These easy vegan meatballs are hearty, flavorful, and packed with protein. Made with pantry-friendly TVP (textured vegetable protein), they bake up tender and meaty with lightly crisp edges. Perfect for spaghetti, meatball subs, bowls, or appetizers, and they freeze beautifully for meal prep.
I know “textured vegetable protein” doesn’t exactly sound appetizing. But hear me out: this inexpensive pantry ingredient makes the BEST vegan meatballs. Unlike a lot of vegan meatball recipes made with beans or lentils (which can sometimes turn out mushy) or pricy store-bought vegan ground (which isn’t always very healthy), TVP creates a chewy, hearty, meaty texture that gets crispy on the outside while staying tender in the middle. Plus, it’s shelf-stable, high in protein, and made from just one ingredient: soy flour. I always keep a bag in my pantry for recipes like this and my reader-favorite Vegan Breakfast Sausage Patties. If you are new to TVP, don’t be afraid to try it! It is so convenient and delicious.


Why These Vegan Meatballs Are the Best EVER
- Amazing meaty texture: TVP gives these meatballs a hearty, chewy texture without needing expensive store-bought vegan meat.
- Budget-friendly: These homemade vegan meatballs are cheaper than packaged vegan meatballs or plant-based ground.
- Protein-packed: TVP is naturally high in protein, making these meatballs hearty and satisfying.
- Made with pantry staples: No special vegan meats required. Just simple ingredients you can keep on hand.
- Perfect for meal prep: They freeze beautifully and reheat like a dream too.
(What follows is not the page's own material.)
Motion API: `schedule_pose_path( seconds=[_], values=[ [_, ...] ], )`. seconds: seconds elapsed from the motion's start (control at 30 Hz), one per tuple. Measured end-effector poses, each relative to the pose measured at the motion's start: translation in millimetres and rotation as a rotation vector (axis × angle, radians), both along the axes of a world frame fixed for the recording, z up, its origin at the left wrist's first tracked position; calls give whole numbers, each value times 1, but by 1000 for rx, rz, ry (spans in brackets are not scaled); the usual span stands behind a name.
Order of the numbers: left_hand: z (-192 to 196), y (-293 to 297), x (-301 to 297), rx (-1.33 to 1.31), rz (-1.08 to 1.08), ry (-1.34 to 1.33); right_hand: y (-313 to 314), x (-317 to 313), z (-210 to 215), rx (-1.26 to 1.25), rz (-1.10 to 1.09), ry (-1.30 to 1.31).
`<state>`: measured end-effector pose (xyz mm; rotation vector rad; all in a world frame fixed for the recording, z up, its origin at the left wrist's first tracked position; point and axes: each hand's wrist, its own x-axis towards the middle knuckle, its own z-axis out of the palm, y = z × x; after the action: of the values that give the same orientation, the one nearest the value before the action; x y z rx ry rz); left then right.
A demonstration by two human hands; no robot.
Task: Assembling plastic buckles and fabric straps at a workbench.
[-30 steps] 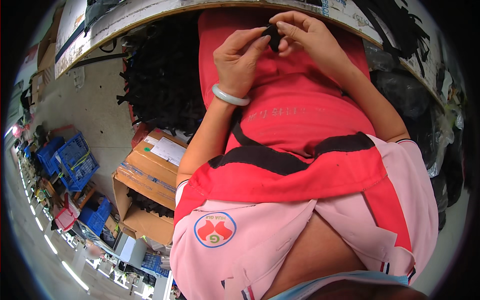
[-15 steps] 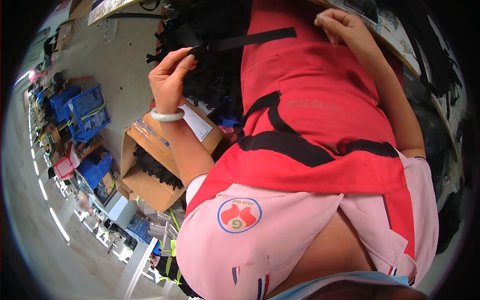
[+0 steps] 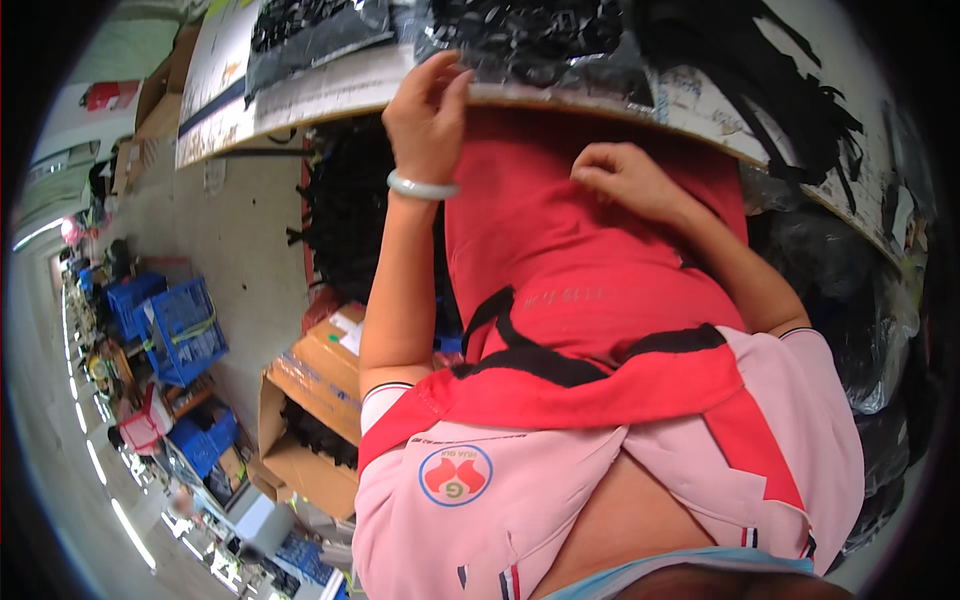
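A clear bag of black pieces point(image 3: 545, 40) lies on the white tabletop point(image 3: 222, 70), close along the middle of its near edge. The left hand point(image 3: 428, 118) is raised beside that bag's left end, over the tabletop's near edge; its fingers bend toward the thumb, with the tips a little apart. Whether it touches the bag, I cannot tell. The right hand point(image 3: 630, 182) is well apart from the left, over the red apron point(image 3: 590, 250), just short of the near edge. Its fingers curl loosely, palm side hidden, so I cannot tell whether they close on anything.

A 2nd bag point(image 3: 320, 30) of black pieces lies toward the tabletop's left corner, and loose black strips point(image 3: 720, 70) spread toward its right side. 1 pale bangle point(image 3: 422, 189) circles the left wrist. Below the near edge, left of the apron, is a dark heap point(image 3: 350, 200). Nearer the person stands an open cardboard box point(image 3: 318, 375) with black pieces inside. Farther left, a blue crate point(image 3: 185, 330) sits on its own.
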<state>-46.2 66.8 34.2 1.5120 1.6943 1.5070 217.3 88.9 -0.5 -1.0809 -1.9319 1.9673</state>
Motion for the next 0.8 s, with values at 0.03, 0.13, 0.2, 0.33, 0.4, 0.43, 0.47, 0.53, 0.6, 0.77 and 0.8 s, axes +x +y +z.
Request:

Ingredients for Vegan Meatballs
- Olive oil: Or use broth or water for an oil-free version.
- Yellow onion and garlic: Chop the onion finely and mince or press the garlic so it blends seamlessly into the meatball mixture.
- TVP granules: You can find these in the health food section of your grocery store, in health food stores, or you can buy them online.
- Broth: Vegan beefless broth gives the richest flavor, but mushroom or vegetable broth also works well.
- Soy sauce: Use tamari for a gluten-free version.
- Nutritional yeast: For savory depth and a little cheesy flavor.
- Seasonings: Dried basil, whole fennel seeds, and black pepper.
- All-purpose flour: Helps bind everything together. Use an all-purpose gluten-free flour blend if needed.
How to Make Vegan Meatballs


- Sauté the Aromatics: Heat olive oil in a large skillet over medium heat. Add the onion and garlic and cook until softened and lightly golden.


- Hydrate the TVP: Stir in the TVP, broth, and soy sauce. Bring to a simmer, then cover and cook until the liquid is absorbed and the TVP softens.


- Season and Bind: Remove from heat and stir in the nutritional yeast, basil, fennel seeds, and black pepper. Add the flour and mix until a dough forms that holds together when pressed. If the mixture feels too wet, add another tablespoon of flour. If it feels dry, add a splash of broth or water.


- Shape the Meatballs: Let the mixture cool slightly, then roll into meatballs about 2 tablespoons each. A cookie scoop works well for evenly sized meatballs.


- Bake: Place the meatballs on a parchment-lined baking sheet and lightly brush or spray with oil. Bake at 400°F for 30 to 35 minutes, turning them a few times during baking, until browned and firm on the outside.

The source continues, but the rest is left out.